── DATASET SECTION

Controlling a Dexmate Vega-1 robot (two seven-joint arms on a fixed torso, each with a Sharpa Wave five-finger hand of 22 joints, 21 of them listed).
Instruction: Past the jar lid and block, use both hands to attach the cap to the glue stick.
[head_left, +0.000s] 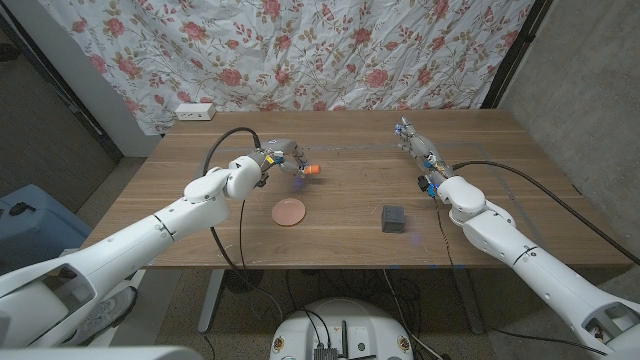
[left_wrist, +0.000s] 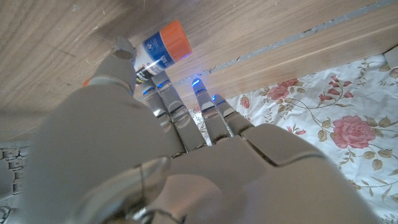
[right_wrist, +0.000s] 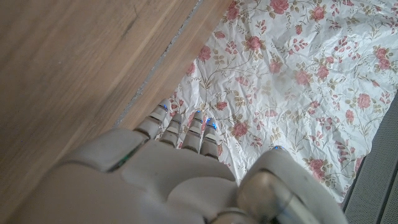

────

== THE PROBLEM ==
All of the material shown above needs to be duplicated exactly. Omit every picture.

== RESULT OF THIS TASK ==
Controlling a Dexmate Vega-1 robot (two seven-joint arms on a fixed torso, each with a Sharpa Wave five-finger hand of 22 joints, 21 of them listed).
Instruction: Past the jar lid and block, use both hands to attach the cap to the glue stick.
[head_left, +0.000s] 
[left_wrist, +0.000s] 
[right_wrist, +0.000s] 

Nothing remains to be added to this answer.